Exactly one number should make up the answer: how many lines of the listing contain the string "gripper".

Supplied material Start Marker

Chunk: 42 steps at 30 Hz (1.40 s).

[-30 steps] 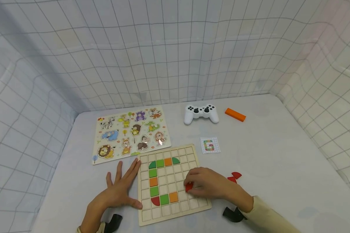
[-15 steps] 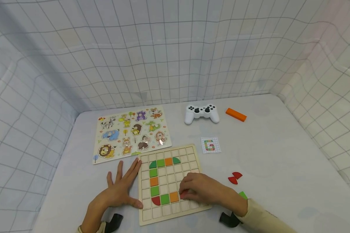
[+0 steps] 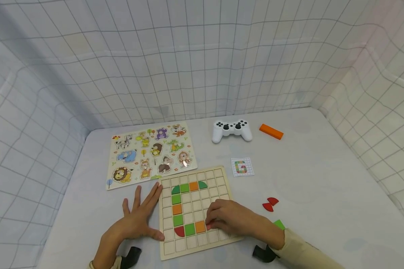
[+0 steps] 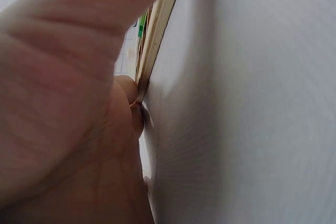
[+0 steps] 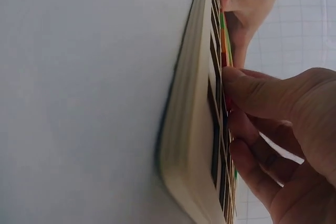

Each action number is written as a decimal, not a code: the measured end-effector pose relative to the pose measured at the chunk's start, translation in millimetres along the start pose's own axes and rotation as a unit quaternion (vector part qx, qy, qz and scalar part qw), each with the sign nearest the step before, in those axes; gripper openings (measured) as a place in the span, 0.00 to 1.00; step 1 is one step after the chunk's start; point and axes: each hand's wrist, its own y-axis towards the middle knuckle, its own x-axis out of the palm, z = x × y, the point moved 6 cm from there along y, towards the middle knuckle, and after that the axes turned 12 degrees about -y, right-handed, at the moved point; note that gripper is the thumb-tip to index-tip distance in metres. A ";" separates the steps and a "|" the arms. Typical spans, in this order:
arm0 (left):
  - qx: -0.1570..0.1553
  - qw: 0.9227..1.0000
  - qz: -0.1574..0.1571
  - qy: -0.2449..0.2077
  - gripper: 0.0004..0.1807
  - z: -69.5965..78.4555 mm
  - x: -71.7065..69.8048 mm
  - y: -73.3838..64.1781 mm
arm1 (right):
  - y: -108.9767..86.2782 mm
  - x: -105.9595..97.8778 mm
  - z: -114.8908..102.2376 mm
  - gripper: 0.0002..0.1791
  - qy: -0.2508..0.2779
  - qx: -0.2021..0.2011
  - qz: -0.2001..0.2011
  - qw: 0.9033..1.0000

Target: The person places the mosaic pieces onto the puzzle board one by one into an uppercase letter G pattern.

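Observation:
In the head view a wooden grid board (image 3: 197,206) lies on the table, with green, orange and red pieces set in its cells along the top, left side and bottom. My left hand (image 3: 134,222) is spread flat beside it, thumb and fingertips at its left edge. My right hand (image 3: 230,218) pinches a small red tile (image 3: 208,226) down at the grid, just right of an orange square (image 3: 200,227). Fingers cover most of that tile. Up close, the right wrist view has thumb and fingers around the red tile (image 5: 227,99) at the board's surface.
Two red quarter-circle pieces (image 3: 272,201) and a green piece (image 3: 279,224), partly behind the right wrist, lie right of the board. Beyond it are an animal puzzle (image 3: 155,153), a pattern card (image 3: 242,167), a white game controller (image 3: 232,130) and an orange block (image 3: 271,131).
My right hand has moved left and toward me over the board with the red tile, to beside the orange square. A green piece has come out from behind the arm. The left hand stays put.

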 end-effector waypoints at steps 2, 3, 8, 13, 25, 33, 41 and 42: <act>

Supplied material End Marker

Exercise solution = 3